Plus, I have more then one Jetson AGX Orin SDK - with the first one that I flashed using the SDKmanager everything was downloaded fine and it is detecting all the NIC cards that I have. Then I tried to flash 3 more SDKs but the installation of “Computer Vision” failed. Now I don’t know if it’s related but the other 3 SDKS are not detecting most of the NIC cards.
SDKM_logs_JetPack_5.1.2_Linux_for_Jetson_AGX_Orin_modules_2023-09-04_14-39-38.zip (22.2 KB)

please file a different topic if what you are asking is not related to original problem.

What I’m asking is related to the original problem - The problem is that the Jetson AGX Orin machines that I have don’t detect some NIC cards (ConnectX-6 DX 100GbE).

I mean if you have some issue regarding the flash problem, file a new topic.

Flashing issue does not related to the NIC card detection…

1 Like

As for the steps-by-steps guide, google search the “device tree compiler” and it will show you how to use it.

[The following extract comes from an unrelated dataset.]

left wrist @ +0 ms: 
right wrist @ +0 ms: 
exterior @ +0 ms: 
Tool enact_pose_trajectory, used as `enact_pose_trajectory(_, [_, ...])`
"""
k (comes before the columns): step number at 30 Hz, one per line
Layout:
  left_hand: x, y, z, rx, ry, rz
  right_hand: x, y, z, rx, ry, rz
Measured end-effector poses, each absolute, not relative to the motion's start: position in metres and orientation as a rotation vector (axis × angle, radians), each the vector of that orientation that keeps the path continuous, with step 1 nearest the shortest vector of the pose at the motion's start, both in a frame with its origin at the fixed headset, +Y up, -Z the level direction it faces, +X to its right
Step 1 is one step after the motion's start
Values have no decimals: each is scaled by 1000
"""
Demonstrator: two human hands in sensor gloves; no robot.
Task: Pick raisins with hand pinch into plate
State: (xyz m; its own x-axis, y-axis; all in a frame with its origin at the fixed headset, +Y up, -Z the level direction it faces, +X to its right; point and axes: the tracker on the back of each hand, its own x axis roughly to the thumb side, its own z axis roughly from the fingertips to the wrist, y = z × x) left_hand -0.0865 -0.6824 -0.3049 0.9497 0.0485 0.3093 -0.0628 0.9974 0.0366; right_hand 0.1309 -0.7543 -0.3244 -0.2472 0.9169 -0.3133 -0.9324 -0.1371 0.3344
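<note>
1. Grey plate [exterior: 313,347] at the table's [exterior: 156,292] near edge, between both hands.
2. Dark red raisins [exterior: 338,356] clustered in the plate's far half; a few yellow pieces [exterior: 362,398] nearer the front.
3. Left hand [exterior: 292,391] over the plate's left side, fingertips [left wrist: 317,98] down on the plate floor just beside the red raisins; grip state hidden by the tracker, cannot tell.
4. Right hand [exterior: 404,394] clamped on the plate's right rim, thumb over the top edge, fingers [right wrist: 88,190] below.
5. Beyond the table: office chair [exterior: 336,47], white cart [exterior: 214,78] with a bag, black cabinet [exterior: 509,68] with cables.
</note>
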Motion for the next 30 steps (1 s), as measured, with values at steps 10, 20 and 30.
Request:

That is the dtc tool I meant in previous comment.

This is not NVIDIA tool but a very common 3rdparty Linux tool.

Hi WayneWW,

I’m trying to use you first suggestion (add the ‘disable-power-down’ flag and then unbind & bind), do I need to add it with the ‘nvidia’ prefix ( like this “nvidia, disable-power-down;”)?

Thanks,
Dekel

Yes, it should be “nvidia,disable-power-down” as this document mentioned.

https://docs.nvidia.com/jetson/archives/r35.4.1/DeveloperGuide/text/HR/JetsonModuleAdaptationAndBringUp/JetsonAgxOrinSeries.html?highlight=pcie#debug-pcie-link-up-failure

Hi, after consulting with linuxdev, this is what I have done:

  1. Create the ‘extracted.dts’ file:
    $ dtc -I fs -O dts -o extracted.dts /proc/device-tree
  2. Find and open the ‘extracted.dts’ file using text editor
  3. Add the flag “nvidia,disable-power-down;” to the end of the pcie@14100000 flag list
  4. Change to root privilage and enter the next commands:
    $ echo 14100000.pcie > unbind
    $ echo 14100000.pcie > bind
  5. Reboot

After all these steps I turned off the SDK, connected the NIC card and turned it back on, but I still the SDK does not detect the card.

Am I missing something in the process? Don’t I need to compile the modified dts file back to dtb file and then maybe update the OS to take the modified file instead of the original one (between steps 3 and 4)?

Don’t I need to compile the modified dts file back to dtb file

Of course you need to do that…

The original dtb file is located inside the path inside /boot/extlinux/extlinux.conf. You can read this file first.

This is what I have done so far:

  1. sudo -s
  2. cd /boot/dtb
  3. dtc -I dtb -O dts -o kernel_tegra234-p3701-0005-p3737-0000.dts ./kernel_tegra234-p3701-0005-p3737-0000.dtb
  4. cp kernel_tegra234-p3701-0005-p3737-0000.dtb kernel_tegra234-p3701-0005-p3737-0000_ORIGINAL.dtb
  5. Add the “nvidia,disable-power-down” flag at the end of the pcie@14100000 configuration list.
  6. dtc -I dts -O dtb -o kernel_tegra234-p3701-0005-p3737-0000.dtb kernel_tegra234-p3701-0005-p3737-0000.dts
  7. Reboot the machine
  8. cd /proc/device-tree/pcie@14100000
  9. ls -l nvidia,disable-power-down
    that’s the output: “-r–r–r-- 1 root root 0 Sep 14 18:25 nvidia,disable-power-down”

The NVIDIA SDK still doesn’t recognise the NIC so I tried to do the unbind&bind commands but I got “-bash: unbind: Permission denied” error (I tried to use regular credentials, sudo credentials or root credentials).

Does everything else I have done looks OK?
Doesn’t the reboot of the machine itself reboot the pPCI too?
Any suggestions?

Please share the result of sudo dmesg as a text file here.